* **Work task**:
Please return only the lines from the one holding "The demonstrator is" through the one holding "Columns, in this", exactly as they appear in the records below, both ends included.

[Entries taken from a collection]
--------------------
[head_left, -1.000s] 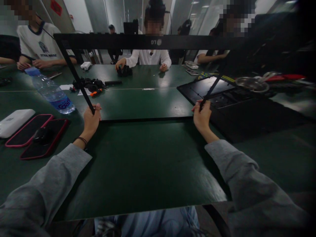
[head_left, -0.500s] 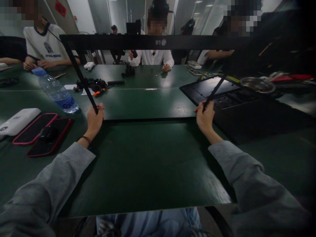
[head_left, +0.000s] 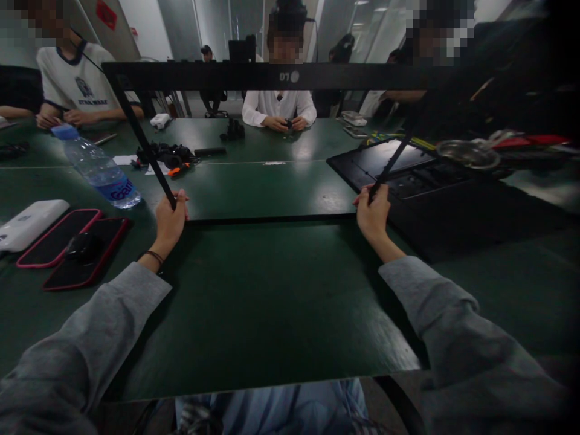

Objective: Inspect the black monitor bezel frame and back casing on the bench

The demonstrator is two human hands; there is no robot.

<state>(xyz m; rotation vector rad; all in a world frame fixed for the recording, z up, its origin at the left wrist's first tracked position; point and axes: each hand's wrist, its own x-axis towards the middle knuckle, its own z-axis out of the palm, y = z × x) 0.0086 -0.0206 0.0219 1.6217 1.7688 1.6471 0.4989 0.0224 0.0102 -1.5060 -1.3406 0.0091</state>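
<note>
I hold a large thin black frame (head_left: 254, 77), a screen bezel with a small logo on its far bar, tilted up off the green table (head_left: 263, 290). My left hand (head_left: 169, 219) is closed on the frame's left side bar near its lower corner. My right hand (head_left: 373, 216) is closed on the right side bar near its lower corner. The frame's near bar rests on the table between my hands. Both arms wear grey sleeves, and a dark band circles my left wrist.
A water bottle (head_left: 97, 169), a white power bank (head_left: 27, 225) and two red-edged phones (head_left: 77, 248) lie left. A black panel (head_left: 426, 181) and a metal bowl (head_left: 469, 154) sit right. Black tools (head_left: 170, 156) lie mid-table. Several people sit along the far side.
The frame and my hands stay almost still; the view shifts slightly. The person in white across the table has brought both hands together on the tabletop.
</note>
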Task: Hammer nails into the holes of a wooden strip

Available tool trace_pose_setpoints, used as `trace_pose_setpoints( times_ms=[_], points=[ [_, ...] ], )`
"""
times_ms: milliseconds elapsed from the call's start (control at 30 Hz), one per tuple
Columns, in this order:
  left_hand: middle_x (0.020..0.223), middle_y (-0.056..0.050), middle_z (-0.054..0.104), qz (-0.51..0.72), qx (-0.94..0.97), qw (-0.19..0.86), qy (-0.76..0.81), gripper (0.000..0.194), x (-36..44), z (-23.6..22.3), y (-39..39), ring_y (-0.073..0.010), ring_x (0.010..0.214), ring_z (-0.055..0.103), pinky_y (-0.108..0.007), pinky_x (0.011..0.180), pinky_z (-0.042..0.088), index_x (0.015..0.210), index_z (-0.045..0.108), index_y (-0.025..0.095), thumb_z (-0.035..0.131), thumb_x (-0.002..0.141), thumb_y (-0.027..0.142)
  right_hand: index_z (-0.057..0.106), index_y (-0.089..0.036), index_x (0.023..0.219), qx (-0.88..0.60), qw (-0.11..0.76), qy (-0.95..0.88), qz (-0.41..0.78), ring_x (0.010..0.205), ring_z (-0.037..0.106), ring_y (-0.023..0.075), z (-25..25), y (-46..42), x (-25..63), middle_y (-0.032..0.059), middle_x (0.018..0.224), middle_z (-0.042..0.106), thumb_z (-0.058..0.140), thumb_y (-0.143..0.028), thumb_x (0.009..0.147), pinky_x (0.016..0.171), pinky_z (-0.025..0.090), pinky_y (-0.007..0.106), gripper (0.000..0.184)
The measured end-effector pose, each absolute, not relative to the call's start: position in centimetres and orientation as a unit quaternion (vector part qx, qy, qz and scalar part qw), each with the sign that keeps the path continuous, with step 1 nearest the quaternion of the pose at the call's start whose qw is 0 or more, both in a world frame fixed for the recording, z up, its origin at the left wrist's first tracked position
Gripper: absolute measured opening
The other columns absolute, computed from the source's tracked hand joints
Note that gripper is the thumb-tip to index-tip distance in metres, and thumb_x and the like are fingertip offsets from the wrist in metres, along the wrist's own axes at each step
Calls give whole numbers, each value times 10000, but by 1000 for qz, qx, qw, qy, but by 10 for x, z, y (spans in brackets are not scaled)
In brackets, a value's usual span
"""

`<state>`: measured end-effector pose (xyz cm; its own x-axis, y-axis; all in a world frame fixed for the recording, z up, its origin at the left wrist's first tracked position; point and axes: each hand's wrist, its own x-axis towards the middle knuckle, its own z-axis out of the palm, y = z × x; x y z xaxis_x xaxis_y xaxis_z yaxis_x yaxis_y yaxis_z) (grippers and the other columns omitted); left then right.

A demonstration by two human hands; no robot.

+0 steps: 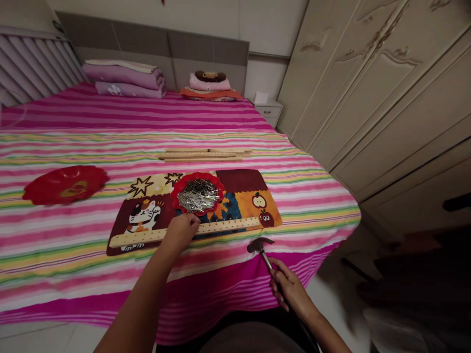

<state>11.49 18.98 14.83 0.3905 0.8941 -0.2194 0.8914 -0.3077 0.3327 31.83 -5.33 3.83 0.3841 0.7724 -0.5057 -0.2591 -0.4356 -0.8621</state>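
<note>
On the striped bed (312, 196): 1 patterned mat (239, 181), printed with a cat and apples, lies near the front edge.
Red bowl (176, 189): stands on the mat, heaped with loose metal nails (198, 200).
Wooden strip (228, 225): lies lengthwise along the mat's near side, dotted on its left stretch, with thin uprights that look like nails on its right.
Left hand (183, 229): fingers curled inward at the strip's middle, just in front of the bowl; I cannot tell whether they pinch anything.
Right hand (290, 287): fingers wrapped around the handle of 1 claw hammer (266, 260), its head just off the mat's near edge, apart from the strip.
Red dish (66, 185): left of the mat.
Spare strips (202, 156): grouped beyond the mat.
</note>
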Motion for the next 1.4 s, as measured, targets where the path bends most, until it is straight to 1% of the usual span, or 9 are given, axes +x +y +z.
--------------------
* **Result for this task**:
The demonstrator is two human hands; there is no robot.

<state>(xyz m; rotation vector rad; all in a world frame fixed for the recording, z up, its origin at the left wrist's first tracked position; point and axes: each hand's wrist, its own x-axis towards the middle knuckle, its own z-axis out of the palm, y = z × x) 0.0086 -0.0206 0.0219 1.6217 1.7688 1.6471 0.4989 0.0224 0.0102 -1.5060 -1.3406 0.0091</state>
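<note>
I hold a large thin black frame (head_left: 254, 77), a screen bezel with a small logo on its far bar, tilted up off the green table (head_left: 263, 290). My left hand (head_left: 169, 219) is closed on the frame's left side bar near its lower corner. My right hand (head_left: 373, 216) is closed on the right side bar near its lower corner. The frame's near bar rests on the table between my hands. Both arms wear grey sleeves, and a dark band circles my left wrist.
A water bottle (head_left: 97, 169), a white power bank (head_left: 27, 225) and two red-edged phones (head_left: 77, 248) lie left. A black panel (head_left: 426, 181) and a metal bowl (head_left: 469, 154) sit right. Black tools (head_left: 170, 156) lie mid-table. Several people sit along the far side.
The frame and my hands stay almost still; the view shifts slightly. The person in white across the table has brought both hands together on the tabletop.
</note>
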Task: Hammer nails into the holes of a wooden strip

Available tool trace_pose_setpoints, used as `trace_pose_setpoints( times_ms=[_], points=[ [_, ...] ], )`
"""
times_ms: milliseconds elapsed from the call's start (control at 30 Hz), one per tuple
Columns, in this order:

No more output is required.